• **Raw data**:
━━━━━━━━━━

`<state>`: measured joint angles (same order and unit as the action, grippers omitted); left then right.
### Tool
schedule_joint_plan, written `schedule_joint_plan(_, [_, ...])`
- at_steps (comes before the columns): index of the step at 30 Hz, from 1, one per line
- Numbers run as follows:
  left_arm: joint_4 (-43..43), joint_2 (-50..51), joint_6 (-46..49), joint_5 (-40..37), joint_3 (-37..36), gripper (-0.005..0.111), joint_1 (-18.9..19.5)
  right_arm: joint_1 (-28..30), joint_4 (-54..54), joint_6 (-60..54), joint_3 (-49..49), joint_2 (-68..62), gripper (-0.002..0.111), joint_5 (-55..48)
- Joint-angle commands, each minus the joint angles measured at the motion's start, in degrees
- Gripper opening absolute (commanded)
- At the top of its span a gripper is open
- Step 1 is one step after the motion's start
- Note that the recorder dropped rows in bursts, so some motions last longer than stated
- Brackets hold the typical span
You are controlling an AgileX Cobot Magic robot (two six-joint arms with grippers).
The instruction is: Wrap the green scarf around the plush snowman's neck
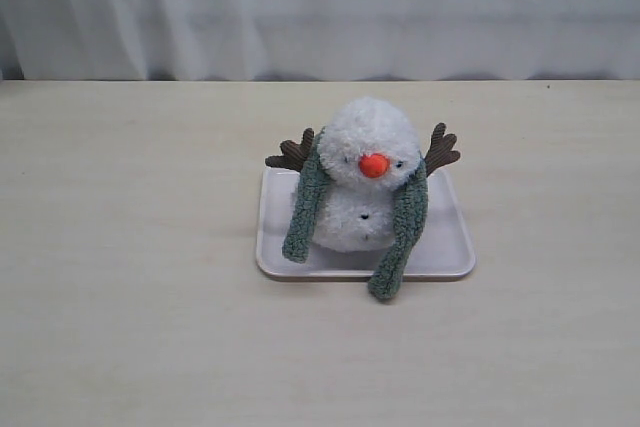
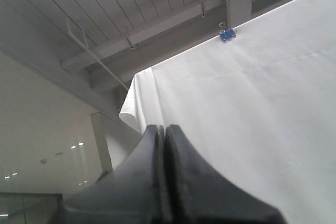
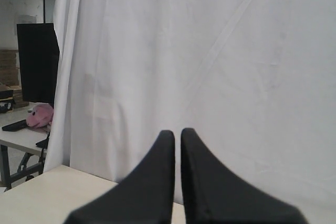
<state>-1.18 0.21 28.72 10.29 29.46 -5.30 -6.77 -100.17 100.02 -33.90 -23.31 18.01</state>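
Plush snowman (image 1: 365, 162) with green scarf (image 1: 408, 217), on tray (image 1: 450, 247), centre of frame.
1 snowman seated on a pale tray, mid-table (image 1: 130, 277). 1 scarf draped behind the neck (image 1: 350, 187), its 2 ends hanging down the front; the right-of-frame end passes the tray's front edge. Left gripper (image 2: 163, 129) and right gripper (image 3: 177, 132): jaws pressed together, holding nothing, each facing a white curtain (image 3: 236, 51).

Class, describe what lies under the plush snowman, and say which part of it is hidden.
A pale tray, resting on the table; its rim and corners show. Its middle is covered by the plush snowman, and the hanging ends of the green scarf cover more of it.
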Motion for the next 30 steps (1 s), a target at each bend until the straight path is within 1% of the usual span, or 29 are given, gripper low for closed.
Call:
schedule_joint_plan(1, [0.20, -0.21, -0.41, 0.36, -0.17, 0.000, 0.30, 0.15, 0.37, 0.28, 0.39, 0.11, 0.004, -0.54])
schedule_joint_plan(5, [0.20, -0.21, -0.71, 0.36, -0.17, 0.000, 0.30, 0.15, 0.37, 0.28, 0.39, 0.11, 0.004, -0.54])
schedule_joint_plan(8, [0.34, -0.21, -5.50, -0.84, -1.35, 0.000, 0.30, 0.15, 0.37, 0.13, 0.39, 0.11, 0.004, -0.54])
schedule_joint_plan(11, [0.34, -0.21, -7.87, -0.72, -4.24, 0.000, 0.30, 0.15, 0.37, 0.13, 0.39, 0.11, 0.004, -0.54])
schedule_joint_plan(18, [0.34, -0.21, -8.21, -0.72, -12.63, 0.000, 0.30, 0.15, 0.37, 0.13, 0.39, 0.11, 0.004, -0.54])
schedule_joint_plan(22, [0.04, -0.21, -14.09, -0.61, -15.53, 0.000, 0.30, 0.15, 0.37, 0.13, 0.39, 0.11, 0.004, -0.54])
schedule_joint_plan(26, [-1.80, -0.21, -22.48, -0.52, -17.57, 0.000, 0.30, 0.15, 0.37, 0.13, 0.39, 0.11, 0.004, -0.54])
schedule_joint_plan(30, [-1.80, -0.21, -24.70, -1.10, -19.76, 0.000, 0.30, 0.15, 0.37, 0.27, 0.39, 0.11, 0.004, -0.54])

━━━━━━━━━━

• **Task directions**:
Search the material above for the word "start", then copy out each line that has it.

• **Result**:
- Joint-angle commands, each minus the joint angles measured at the motion's start, in degrees
- Step 1 is one step after the motion's start

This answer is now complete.